Buying a stock is easy, but buying the right stock without a time-tested strategy is incredibly hard. So what are the best stocks to buy now or put on a watchlist? Vertex Pharmaceuticals (VRTX), AutoNation (AN), Commercial Metals (CMC), Heico (HEI) and BJ’s Wholesale (BJ) are prime candidates.
With inflation worries high, and the Federal Reserve tightening rates aggressively, market action has been challenging so far in 2022. The Russian invasion of Ukraine continues to weigh on markets.
Best Stocks To Buy: The Crucial Ingredients
Remember, there are thousands of stocks trading on the NYSE and Nasdaq. But you want to find the very best stocks right now to generate massive gains.
The CAN SLIM system offers clear guidelines on what you should be looking for. Invest in stocks with recent quarterly and annual earnings growth of at least 25%. Look for companies that have new, game-changing products and services. Also consider not-yet-profitable companies, often recent IPOs, that are generating tremendous revenue growth.
IBD’s CAN SLIM Investing System has a proven track record of significantly outperforming the S&P 500. Outdoing this industry benchmark is key to generating exceptional returns over the long term.
In addition, keep an eye on supply and demand for the stock itself, focus on leading stocks in top industry groups, and aim for stocks with strong institutional support.
Once you have found a stock that fits the criteria, it is then time to turn to stock charts to plot a good entry point. You should wait for a stock to form a base, and then buy once it reaches a buy point, ideally in heavy volume. In many cases, a stock reaches a proper buy point when it breaks above the original high on the left side of the base. More information on what a base is, and how charts can be used to win big on the stock market, can be found here.
Don’t Forget The M When Buying Stocks
A key part of the CAN SLIM formula is the M, which stands for market.
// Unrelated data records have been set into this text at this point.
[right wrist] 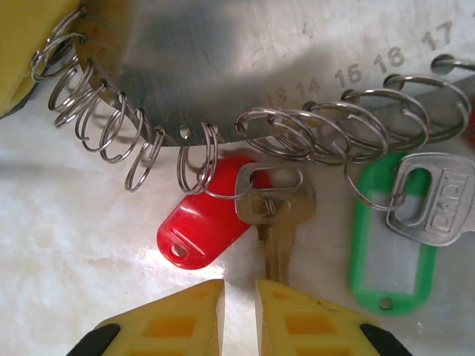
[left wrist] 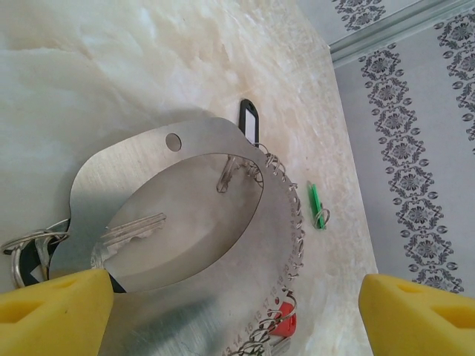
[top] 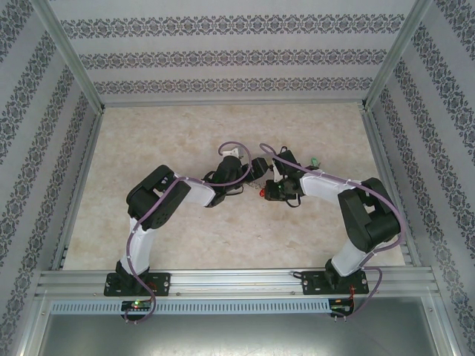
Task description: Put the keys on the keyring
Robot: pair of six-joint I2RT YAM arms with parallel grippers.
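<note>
- The keyring, a flat grey plate with a big oval opening, is lying on the pale surface between the two arms; small wire rings are lining its rim.
- The left jaws are standing spread wide, one on each side of the keyring's near part; they are pinching nothing.
- The right jaws are hovering at the keyring's ringed edge, almost pressed together with only a slim gap; I am seeing nothing held in it.
- A red-tagged key is already hanging from one of the keyring's rim rings; its blade is pointing towards the right jaws.
- A green-tagged key, just along the keyring's edge from the red one, is looking linked on too; the overlapping rings are making that hard to judge.
- Another green tag is lying loose just beside the keyring's ringed edge, not touching it; a black tag is sitting at the keyring's far rim, and whether it is hung there I cannot tell.
- So the job is looking only partly done; most rim rings are standing bare, and at least the loose green tag is waiting to go on.
</note>
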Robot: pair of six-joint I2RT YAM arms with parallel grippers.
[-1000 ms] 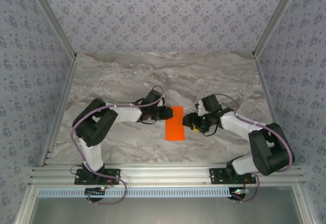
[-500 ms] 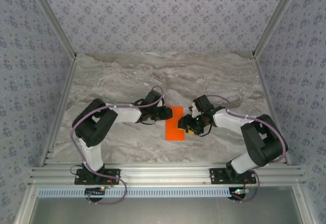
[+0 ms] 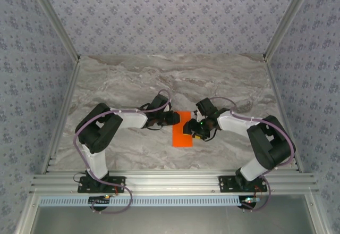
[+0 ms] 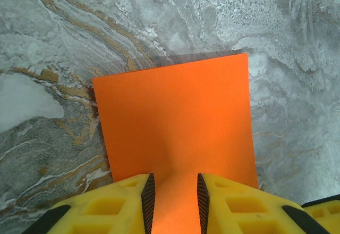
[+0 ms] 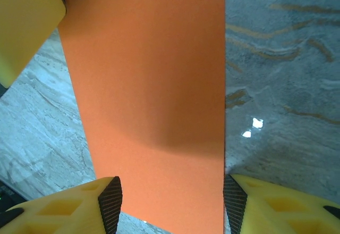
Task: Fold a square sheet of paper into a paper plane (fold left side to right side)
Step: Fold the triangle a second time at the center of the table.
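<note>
The orange paper sheet (image 3: 181,138) lies flat on the marble counter (image 3: 159,80) as a narrow rectangle, between the two end effectors, which meet over its far half.

The left end effector (image 3: 177,118) sits at the sheet's far left corner. From its wrist camera, the paper (image 4: 172,117) spreads out ahead of the left end effector (image 4: 174,176) and runs back under it. Its black pads (image 4: 148,197) stand a narrow gap apart, and orange shows through the gap. A soft shadow crosses the paper just ahead of the fingertips. Nothing is clamped between the pads. I cannot tell whether the fingers press down on the sheet.

The right end effector (image 3: 190,129) reaches in over the sheet's right edge, just beside the left one and a little nearer the arm bases. In its wrist camera, the right end effector (image 5: 171,181) has its jaws set wide. The paper (image 5: 154,85) fills the whole span between the two pads (image 5: 110,202) and stretches away ahead of them. Each long edge lines up with a pad, but I cannot tell whether the pads touch those edges. A yellow finger (image 5: 24,26) of the left end effector sits ahead and to the left of it, at the sheet's edge. Bare counter shows on both sides of the strip.
</note>
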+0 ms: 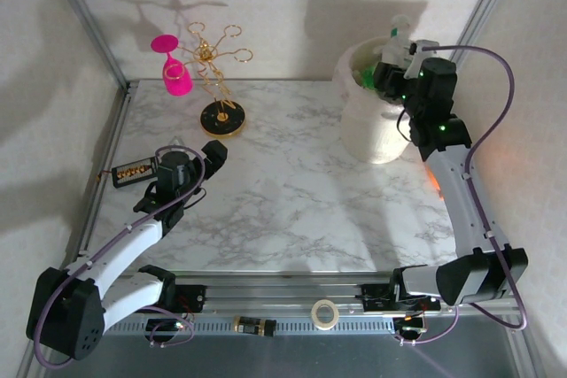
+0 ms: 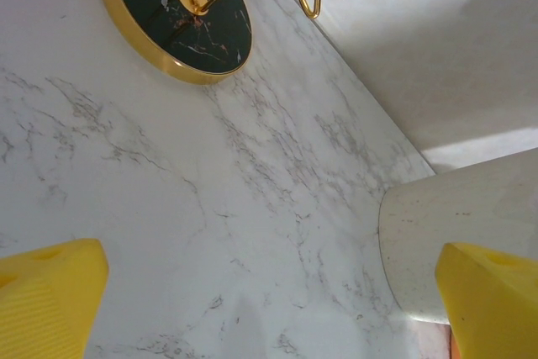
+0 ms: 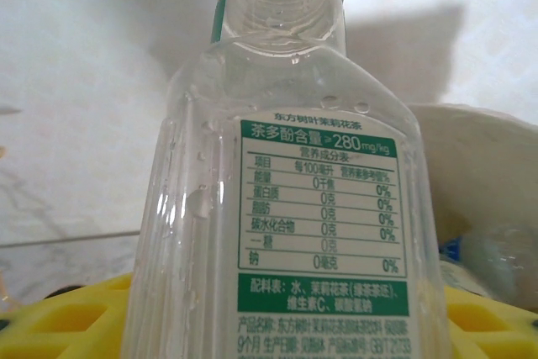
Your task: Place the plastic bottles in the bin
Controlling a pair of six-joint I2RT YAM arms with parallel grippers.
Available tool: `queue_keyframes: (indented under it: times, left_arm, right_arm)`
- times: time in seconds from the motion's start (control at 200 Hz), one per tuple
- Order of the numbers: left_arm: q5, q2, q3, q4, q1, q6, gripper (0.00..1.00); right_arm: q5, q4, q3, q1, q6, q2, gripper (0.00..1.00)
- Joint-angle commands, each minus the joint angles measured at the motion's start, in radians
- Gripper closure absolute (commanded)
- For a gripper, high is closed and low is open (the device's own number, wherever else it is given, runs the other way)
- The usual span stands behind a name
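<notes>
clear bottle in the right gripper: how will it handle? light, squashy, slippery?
Probably light: the bottle looks empty, with just droplets on its wall. That thin clear wall would likely dent under a hard squeeze from the right gripper. The smooth sides and glossy label may slip between the fingers, though the ribbed lower body could help.

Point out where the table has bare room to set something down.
Widest bare marble: centre and near edge, between the left gripper and the bin. The far strip between the gold stand and the bin is bare too. Crowded: the left side, with stand, pink glass and black box.
</notes>
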Motion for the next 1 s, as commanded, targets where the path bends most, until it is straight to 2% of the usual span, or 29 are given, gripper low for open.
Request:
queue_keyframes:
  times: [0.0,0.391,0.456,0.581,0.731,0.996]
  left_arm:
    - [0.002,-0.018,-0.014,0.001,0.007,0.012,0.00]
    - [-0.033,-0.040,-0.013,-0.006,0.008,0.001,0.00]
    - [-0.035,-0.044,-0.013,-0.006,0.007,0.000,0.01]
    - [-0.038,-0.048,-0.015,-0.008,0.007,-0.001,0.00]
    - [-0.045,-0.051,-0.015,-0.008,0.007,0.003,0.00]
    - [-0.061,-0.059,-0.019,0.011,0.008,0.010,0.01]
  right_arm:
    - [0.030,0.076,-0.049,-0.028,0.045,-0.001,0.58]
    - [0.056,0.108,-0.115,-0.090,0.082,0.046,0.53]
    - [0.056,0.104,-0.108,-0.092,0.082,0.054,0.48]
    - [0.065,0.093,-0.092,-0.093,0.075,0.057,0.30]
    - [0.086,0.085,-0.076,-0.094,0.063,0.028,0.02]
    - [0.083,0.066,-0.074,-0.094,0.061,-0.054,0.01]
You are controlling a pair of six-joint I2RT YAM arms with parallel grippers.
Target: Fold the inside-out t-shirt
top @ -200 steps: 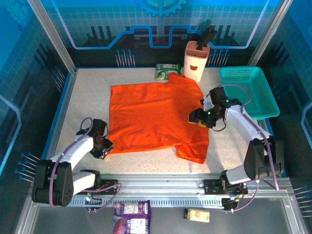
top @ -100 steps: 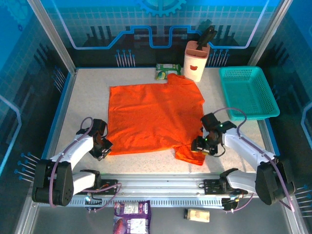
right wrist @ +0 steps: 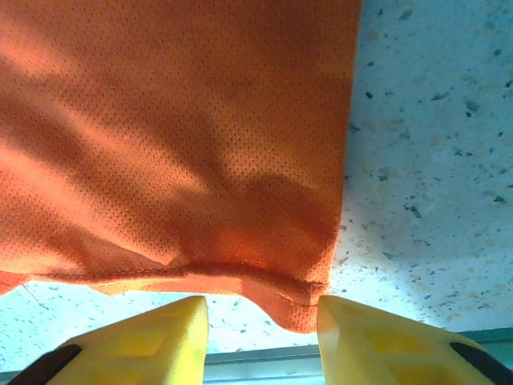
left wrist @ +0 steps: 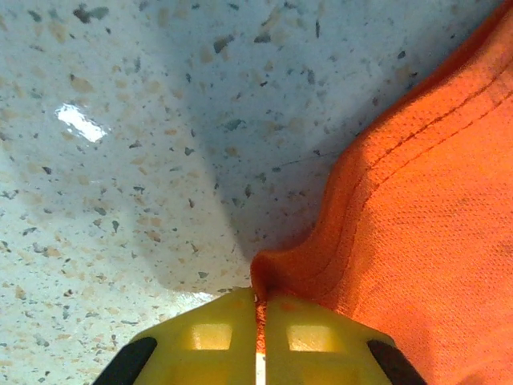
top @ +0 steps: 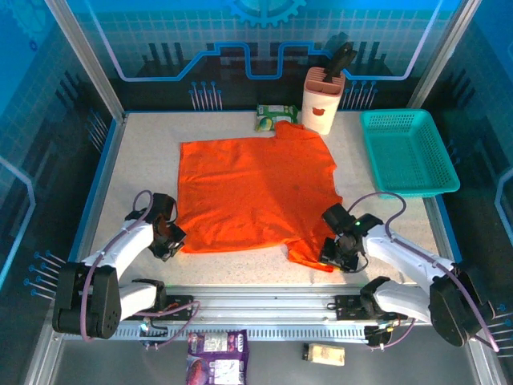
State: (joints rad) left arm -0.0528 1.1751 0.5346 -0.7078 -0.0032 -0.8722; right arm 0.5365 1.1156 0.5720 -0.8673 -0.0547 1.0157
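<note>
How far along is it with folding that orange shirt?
Nothing looks folded yet: the t-shirt lies spread flat on the table. In hand: the left tool is shut on its near-left corner, and the right tool stands open around its near-right edge. Left: closing that grip and making every fold.

Bright orange t-shirt (top: 252, 192): thin soft knit cloth, matt, fine pinhole texture, stitched hem. Pale speckled table top (left wrist: 120, 120): stone-like, smooth, slightly glossy, one bright glint. Teal mesh basket (top: 409, 152): moulded plastic, faint sheen. Left gripper (left wrist: 258, 309), right gripper (right wrist: 260, 309): smooth yellow plastic fingers.
</note>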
Most stocks, even the very best, follow the market direction. Invest when the stock market is in a confirmed uptrend and move to cash when the stock market goes into a correction.
A stock market rally that kicked off 2022 soon fell on its face. The market has moved back into a confirmed uptrend after stocks were boosted by the latest Fed meeting and earnings season. The S&P 500, the Nasdaq and the Dow Jones Industrial Average are off their 52-week lows and are pulling away from their 50-day moving averages.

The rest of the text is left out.